- Exercise details
Return only the number of lines in the data below where the word "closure" appears.

Extracted material: Begin

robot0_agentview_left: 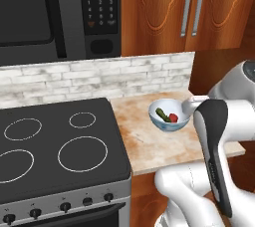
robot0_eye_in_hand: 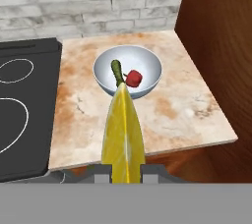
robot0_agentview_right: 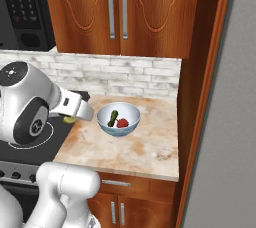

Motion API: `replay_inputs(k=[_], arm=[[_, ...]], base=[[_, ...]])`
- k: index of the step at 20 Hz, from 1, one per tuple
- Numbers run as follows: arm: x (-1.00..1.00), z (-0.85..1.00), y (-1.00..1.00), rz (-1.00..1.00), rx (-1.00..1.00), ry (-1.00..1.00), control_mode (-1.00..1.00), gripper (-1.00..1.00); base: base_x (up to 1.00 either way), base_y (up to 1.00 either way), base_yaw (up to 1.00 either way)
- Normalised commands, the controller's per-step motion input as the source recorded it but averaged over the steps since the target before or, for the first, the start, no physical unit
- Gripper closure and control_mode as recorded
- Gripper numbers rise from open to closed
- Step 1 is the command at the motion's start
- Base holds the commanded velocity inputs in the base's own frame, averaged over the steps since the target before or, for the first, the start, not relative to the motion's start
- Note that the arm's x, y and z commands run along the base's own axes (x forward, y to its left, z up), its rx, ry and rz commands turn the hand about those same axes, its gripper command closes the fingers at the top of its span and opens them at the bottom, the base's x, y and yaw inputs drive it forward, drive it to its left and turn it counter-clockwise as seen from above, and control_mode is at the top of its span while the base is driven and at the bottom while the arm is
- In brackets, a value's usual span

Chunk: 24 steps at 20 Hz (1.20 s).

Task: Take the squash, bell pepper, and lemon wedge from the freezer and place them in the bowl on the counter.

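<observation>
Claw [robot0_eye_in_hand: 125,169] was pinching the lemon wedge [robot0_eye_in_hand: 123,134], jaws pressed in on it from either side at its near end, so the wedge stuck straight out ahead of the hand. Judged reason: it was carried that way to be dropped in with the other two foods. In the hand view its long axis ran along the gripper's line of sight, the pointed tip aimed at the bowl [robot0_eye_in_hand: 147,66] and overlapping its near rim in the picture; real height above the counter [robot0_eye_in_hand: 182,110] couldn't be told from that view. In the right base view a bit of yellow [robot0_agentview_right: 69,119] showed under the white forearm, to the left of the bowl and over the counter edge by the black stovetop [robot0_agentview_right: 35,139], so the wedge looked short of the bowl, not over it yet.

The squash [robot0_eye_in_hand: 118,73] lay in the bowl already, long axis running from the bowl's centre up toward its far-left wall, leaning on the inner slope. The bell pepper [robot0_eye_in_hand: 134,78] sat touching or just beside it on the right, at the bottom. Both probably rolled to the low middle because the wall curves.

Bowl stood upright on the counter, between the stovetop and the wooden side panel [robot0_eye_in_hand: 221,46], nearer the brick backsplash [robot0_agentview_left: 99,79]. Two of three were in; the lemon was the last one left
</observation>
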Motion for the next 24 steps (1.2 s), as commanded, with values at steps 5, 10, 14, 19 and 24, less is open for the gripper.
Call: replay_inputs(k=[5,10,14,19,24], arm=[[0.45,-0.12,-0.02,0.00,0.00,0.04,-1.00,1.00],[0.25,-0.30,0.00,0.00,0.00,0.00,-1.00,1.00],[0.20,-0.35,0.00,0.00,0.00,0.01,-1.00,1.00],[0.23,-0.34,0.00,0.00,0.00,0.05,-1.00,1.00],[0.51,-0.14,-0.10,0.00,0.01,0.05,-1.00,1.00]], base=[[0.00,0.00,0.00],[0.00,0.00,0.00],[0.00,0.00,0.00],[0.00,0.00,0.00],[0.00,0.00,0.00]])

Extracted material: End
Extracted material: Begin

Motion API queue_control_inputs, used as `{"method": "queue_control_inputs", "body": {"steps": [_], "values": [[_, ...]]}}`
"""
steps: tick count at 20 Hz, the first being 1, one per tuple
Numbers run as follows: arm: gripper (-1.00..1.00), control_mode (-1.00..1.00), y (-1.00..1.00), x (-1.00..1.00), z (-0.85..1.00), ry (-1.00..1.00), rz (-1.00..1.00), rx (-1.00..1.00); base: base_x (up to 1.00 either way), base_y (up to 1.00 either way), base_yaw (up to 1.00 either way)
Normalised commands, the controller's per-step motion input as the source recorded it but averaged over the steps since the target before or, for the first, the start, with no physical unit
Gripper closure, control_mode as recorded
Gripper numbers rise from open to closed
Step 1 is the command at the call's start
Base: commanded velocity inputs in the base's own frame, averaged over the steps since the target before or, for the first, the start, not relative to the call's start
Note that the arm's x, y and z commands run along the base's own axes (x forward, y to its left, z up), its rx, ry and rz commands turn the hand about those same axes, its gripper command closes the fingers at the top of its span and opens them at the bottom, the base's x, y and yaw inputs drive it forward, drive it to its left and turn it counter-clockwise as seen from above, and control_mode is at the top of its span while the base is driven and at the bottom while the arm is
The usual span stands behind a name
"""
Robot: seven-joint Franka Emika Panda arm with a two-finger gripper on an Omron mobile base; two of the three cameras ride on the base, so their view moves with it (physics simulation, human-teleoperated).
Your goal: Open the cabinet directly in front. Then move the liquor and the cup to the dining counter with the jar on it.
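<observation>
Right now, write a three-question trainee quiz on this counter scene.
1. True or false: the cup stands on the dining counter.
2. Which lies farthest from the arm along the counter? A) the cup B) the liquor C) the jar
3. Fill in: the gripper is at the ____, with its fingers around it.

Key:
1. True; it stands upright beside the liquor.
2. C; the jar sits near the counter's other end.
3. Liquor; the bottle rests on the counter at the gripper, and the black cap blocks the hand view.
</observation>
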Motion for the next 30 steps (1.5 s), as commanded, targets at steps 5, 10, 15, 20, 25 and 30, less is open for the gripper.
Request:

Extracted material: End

- Answer for this exercise
2